Busy brings distraction. Growing old is difficult and most of my generation have learned to use denial and distraction as the prevalent tools in their arsenal to battle back against the reality of old age.

Time doesn’t creep it pounces.

We look in the mirror and our close-up vision is compromised by time.

We compensate by using magnified mirrors that are probably the work of the devil, but we insist on a true glimpse into the ravages of time.

We battle back with plastic surgery, Botox, creams, treatments whatever we can unearth to slow the process.

Yet what I have discovered in the last few months is that the greatest tool in our arsenal is indeed distraction and without that we must come face to face with our own mortality.

And it isn’t pretty.

In the pre-covid 19 days I would see a new wrinkle and meet a friend for lunch, do some shopping, play Maj Jong, visit my grandsons, or any one of a million other activities, including work related to distract from the truth that stared me in the face, I am growing old. I am now the oldest generation, and time is winning.

The last few months have brought many deaths, some from covid, some from natural causes, but many I grew up with and around are suddenly gone.

Once I would hear about a death of an old friend and busy myself with trivial activities to ignore the fact that time was racing past. Distraction was king, and I say long live the king!

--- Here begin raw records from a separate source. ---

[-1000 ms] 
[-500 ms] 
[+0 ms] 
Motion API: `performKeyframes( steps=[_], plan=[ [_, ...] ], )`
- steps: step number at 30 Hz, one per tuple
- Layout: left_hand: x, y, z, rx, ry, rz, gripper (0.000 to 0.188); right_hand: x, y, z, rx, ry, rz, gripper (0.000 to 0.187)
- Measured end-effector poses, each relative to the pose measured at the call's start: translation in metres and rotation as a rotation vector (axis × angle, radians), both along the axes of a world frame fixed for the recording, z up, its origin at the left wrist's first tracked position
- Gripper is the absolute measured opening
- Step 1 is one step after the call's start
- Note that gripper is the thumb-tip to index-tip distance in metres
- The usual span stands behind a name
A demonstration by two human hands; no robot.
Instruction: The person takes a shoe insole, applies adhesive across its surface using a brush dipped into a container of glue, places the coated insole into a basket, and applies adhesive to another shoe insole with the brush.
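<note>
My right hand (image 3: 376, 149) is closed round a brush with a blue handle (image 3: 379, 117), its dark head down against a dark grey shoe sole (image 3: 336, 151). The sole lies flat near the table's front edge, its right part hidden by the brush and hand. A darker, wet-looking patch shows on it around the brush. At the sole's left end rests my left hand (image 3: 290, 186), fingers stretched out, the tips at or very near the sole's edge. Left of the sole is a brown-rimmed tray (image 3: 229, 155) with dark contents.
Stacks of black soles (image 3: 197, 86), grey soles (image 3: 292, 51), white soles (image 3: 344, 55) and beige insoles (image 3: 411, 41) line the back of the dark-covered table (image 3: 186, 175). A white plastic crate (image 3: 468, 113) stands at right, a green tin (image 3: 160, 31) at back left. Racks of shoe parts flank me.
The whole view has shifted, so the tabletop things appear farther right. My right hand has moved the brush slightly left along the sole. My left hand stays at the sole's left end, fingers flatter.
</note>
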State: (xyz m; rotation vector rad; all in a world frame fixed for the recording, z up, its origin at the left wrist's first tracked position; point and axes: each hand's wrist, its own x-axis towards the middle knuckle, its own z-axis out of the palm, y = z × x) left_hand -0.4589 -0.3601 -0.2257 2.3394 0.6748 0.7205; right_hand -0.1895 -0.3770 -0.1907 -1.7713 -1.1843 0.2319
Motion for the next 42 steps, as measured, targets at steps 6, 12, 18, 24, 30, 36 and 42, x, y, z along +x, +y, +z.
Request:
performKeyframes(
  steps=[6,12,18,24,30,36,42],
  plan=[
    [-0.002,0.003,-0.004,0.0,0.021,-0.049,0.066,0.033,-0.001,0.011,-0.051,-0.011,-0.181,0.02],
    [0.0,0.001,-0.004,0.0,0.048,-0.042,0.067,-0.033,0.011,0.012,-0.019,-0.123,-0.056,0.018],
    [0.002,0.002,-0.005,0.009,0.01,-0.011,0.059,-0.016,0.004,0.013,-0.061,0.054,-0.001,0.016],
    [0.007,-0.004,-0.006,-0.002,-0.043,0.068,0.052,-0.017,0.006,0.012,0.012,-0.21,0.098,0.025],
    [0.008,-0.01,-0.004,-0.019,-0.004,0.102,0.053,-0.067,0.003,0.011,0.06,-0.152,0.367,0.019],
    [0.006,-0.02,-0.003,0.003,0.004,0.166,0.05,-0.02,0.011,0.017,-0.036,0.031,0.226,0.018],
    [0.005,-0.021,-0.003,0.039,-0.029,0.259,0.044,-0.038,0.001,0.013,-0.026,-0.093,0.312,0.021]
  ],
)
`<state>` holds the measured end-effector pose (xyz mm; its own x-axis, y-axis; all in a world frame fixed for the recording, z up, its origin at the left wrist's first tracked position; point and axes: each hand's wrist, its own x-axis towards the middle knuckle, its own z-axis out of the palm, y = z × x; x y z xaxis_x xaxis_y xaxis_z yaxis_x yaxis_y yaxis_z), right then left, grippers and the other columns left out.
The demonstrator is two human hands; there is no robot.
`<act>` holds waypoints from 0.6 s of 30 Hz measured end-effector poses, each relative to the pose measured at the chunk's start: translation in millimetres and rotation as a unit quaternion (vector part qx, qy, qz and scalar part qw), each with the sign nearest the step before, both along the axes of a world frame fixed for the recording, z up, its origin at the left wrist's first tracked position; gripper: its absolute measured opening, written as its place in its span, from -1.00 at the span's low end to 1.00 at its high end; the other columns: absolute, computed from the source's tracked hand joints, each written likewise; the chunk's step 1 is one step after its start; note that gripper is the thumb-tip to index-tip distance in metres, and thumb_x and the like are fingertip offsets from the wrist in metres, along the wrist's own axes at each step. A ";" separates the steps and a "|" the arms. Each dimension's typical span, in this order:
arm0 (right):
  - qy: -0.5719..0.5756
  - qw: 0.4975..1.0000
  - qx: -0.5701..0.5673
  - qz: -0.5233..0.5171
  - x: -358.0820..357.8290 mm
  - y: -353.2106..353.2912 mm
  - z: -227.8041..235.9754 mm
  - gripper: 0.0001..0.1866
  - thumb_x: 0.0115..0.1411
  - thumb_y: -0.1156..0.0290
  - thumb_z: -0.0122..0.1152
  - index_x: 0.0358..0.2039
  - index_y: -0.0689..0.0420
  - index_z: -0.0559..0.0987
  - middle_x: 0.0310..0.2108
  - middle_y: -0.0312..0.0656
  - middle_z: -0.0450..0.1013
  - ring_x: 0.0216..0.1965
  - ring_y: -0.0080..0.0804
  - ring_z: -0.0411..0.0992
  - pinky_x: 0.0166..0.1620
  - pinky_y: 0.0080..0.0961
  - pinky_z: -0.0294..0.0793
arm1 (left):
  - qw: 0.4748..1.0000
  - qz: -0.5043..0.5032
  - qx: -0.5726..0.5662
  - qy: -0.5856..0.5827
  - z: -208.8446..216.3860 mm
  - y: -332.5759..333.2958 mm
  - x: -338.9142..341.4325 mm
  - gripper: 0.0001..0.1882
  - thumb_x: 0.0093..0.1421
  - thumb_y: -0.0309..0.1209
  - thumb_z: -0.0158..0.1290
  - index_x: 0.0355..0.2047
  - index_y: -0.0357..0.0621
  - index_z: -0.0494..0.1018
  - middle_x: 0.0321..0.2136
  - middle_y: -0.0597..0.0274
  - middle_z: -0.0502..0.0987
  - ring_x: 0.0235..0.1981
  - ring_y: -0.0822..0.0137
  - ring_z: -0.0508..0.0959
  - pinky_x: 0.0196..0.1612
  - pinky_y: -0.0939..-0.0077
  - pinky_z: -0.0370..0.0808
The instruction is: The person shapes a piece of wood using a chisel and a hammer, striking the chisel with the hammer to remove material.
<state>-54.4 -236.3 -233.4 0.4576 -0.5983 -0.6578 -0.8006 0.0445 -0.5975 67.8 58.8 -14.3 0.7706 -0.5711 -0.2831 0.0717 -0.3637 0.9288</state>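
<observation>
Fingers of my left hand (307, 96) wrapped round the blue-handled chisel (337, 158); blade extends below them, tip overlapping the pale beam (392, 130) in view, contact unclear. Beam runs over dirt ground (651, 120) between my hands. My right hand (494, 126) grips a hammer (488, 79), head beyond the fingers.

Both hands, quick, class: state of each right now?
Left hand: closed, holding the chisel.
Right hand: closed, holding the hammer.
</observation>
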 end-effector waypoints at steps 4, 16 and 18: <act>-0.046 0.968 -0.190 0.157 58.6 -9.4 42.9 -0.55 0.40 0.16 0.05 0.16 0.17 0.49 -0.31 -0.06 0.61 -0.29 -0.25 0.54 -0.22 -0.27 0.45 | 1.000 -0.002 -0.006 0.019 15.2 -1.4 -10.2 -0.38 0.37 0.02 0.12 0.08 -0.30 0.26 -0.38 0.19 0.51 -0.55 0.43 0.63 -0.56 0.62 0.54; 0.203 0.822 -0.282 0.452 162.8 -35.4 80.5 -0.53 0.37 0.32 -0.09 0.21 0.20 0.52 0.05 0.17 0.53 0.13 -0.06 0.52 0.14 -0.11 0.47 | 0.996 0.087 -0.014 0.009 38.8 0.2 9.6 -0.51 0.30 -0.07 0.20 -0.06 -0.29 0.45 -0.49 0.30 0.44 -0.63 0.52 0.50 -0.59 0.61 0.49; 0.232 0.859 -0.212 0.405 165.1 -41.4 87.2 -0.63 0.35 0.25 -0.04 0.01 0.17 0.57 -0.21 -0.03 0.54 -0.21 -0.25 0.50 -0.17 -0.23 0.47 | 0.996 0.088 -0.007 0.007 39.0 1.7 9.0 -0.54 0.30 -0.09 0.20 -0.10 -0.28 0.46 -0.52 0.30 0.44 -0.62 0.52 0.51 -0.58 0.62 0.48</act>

Now I have no such luxury. Binge watching Shitt’s Creek is not the same as being with family or friends. It isn’t working. It may provide a moment’s distraction, but our lifestyle is the ultimate defense against reality. Celebrating birthdays, anniversaries, important life events and holidays with family and friends cannot be discounted.

We hear bad news, we move, we see a gray hair we move, we feel the ravages of time on our bodies, we move.

Without movement, we have little defense.

We need as Streisand said, “People”. We need interaction, even those among us who once considered ourselves a bit of an introvert. We’ve all realized we are part of the world and we use this world to our advantage to deal with the fears and issues we face each day.

Without interaction we are forced to see life for what is it is and that can be very painful for one who is moving into old age. It even sounds sad, but once I wouldn’t have cared. I could laugh with friends, celebrate life and keep going.

Stopping is not an option. The challenge has been to keep busy and relevant now that the world has closed up shop.

Soon we will all enter a new world, a new normal; we can’t yet predict or foresee and we will have to move even further away from the world we once knew.

This is a painful exercise even in the best of times so how we will approach these good byes now.

Part of growing older are the memories we embrace, our childhoods, our parenting years and remembering those who are now gone.

I know my generation is up to this as we have overcome before, we will again. I am forcibly optimistic and choose to be.

So to all my friends I can only say what I have been saying to myself,

More than ever it is imperative we make the most of every moment. Live fully and excitedly each day and dwell only in the present. Had we ever forgotten those rules and I have many times, we cannot again.

Happy new world coming and may it be the best years of your lives.